Based on the discussion, it seems that the Prior class is most likely best suited for pymc-experimental. However, I don't have a timeline for that just yet.

The code is a single file so it would be easy to copy and tweak to your liking.

With access to the Prior class, the custom priors doesn't seems very difficult since the dims are already being specified in the classes.
Some things to consider:

  • pass the configuration into the class keeps consistency with previous API. I've been using dict[str, Prior] mainly but using keywords is alsso good way to restrict to only the allowed variables.

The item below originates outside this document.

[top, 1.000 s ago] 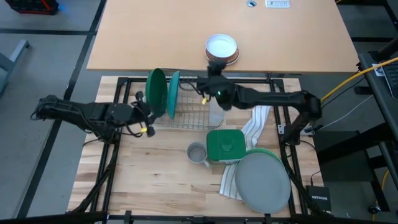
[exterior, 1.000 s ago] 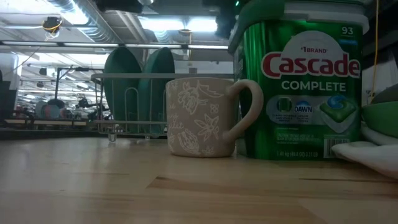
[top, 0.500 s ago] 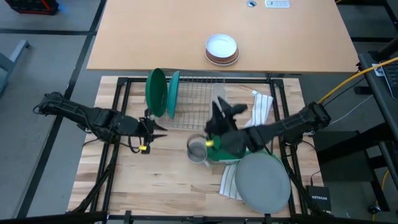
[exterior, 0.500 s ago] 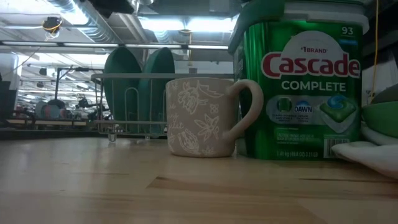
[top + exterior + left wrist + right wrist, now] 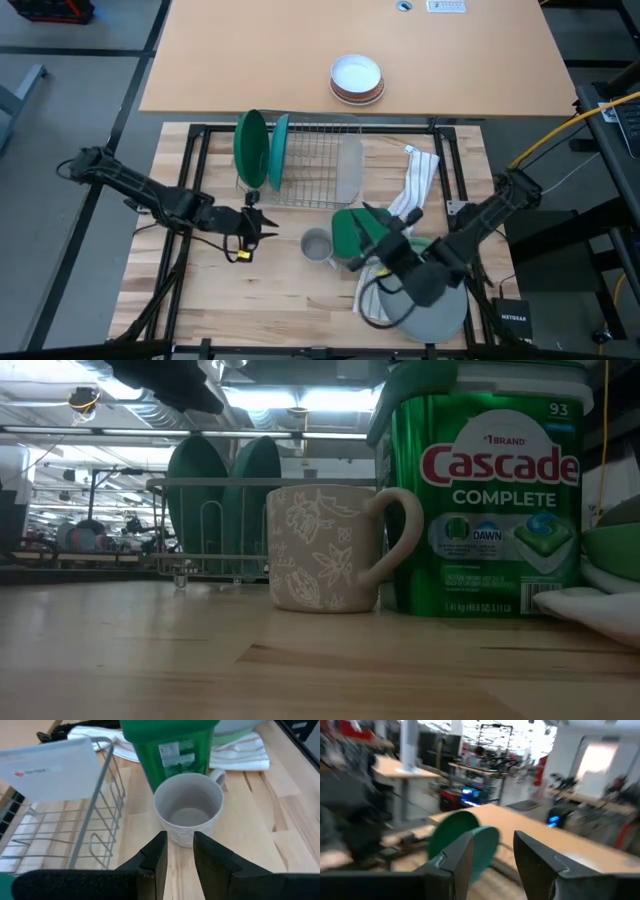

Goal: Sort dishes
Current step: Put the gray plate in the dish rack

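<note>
The dark green plate [image 5: 250, 148] and the teal plate [image 5: 277, 152] stand on edge in the wire rack [image 5: 315, 165]; both also show in the right wrist view [image 5: 451, 832] [image 5: 487, 845]. The grey plate [image 5: 432, 300] lies flat on the light green plate [image 5: 428, 243], on a towel at the near right. My left gripper [image 5: 264, 222] is open and empty, left of the grey mug [image 5: 189, 812], pointing at it. My right gripper [image 5: 368, 222] is open and empty, raised above the green tub [image 5: 350, 232], pointing toward the rack.
The green detergent tub [image 5: 480, 490] stands right behind the mug [image 5: 325, 548]. A striped white towel [image 5: 412, 185] runs from the rack's right end under the flat plates. A pale holder [image 5: 349, 170] sits in the rack's right part. A white bowl [image 5: 357, 78] stands on the far table.
My right gripper has swung from the rack's far rim toward the near edge, past the mug and tub, and now stands over the tub and flat plates. My left gripper has drawn away from the rack toward the near edge and right, toward the mug. No dish has moved.
</note>
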`<state>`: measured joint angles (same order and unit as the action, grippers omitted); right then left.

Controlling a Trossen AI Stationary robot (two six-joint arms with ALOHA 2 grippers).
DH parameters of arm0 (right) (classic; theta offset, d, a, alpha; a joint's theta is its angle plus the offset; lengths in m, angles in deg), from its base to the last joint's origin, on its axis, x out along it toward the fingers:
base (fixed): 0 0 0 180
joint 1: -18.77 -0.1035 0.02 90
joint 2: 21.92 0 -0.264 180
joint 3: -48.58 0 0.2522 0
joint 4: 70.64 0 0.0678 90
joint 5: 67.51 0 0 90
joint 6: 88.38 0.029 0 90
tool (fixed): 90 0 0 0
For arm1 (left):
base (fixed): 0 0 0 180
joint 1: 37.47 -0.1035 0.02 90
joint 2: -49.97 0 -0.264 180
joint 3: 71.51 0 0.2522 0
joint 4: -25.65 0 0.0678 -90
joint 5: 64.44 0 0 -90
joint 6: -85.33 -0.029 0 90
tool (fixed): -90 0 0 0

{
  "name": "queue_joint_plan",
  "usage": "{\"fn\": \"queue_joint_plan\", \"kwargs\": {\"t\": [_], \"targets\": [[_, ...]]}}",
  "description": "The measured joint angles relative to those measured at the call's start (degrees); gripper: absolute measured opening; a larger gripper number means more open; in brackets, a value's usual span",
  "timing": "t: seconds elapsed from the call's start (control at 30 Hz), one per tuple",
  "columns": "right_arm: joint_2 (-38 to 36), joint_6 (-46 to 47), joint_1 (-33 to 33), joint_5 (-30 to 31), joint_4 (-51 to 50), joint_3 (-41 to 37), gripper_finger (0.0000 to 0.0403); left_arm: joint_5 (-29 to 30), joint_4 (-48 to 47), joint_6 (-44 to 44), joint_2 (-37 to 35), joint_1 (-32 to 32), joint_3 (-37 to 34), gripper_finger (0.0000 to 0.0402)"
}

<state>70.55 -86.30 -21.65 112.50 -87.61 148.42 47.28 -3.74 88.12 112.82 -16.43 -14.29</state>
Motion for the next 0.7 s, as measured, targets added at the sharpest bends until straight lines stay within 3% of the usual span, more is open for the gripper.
{"fn": "queue_joint_plan", "kwargs": {"t": [0.27, 0.37, 0.43, 0.57, 0.7], "targets": [[-2.23, 8.4, -5.85, -3.03, 0.12, 0.0, 0.0145, -0.15, 3.11, -0.32, 2.65, 0.13, 0.0, 0.0084], [-2.2, 12.68, -5.6, -7.76, -3.51, 0.0, 0.0145, -0.15, 5.34, -1.49, 2.73, 0.11, 0.0, 0.0084], [-2.34, 18.62, -4.17, -14.79, -9.06, 0.0, 0.0145, -0.17, 6.63, -1.89, 2.73, 0.16, 0.0, 0.0084], [-2.73, 33.0, 2.17, -35.52, -19.66, -0.03, 0.0145, -0.38, 8.22, -1.99, 2.77, 0.44, 0.0, 0.0084], [-2.75, 36.6, 10.31, -52.78, -23.58, -0.04, 0.0145, -1.01, 8.2, -2.67, 2.77, 0.79, 0.0, 0.0084]]}}
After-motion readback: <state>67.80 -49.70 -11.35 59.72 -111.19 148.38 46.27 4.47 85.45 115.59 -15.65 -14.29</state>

A check for dict keys is also possible.
  • It's possible to add some additional checks to ensure that the custom prior will work with the model.
    • dim name works. dist = Prior("Normal", mu=0, sigma=1, dims="coeffs"); if dist.dims != ("coeffs", ): raise ...
    • restrict the type of the distribution. dist = Prior("Normal", mu=0, sigma=1, dims="coeffs"); if dist.distribution != "Normal": raise ...
    • etc

Based on the old API, it might look like this:

from pymc_marketing.prior import Prior
from causalpy.pymc_models import WeightedSumFitter

priors = {
    "beta": Prior("Dirichlet", a=[1, 2, 3, 4], dims="coeffs"), 
    "sigma": Prior("Gamma", mu=1.5, sigma=0.25),
}
model = WeightedSumFitter(priors=priors)

# Check the priors
print(model.priors)

model.fit(X, y)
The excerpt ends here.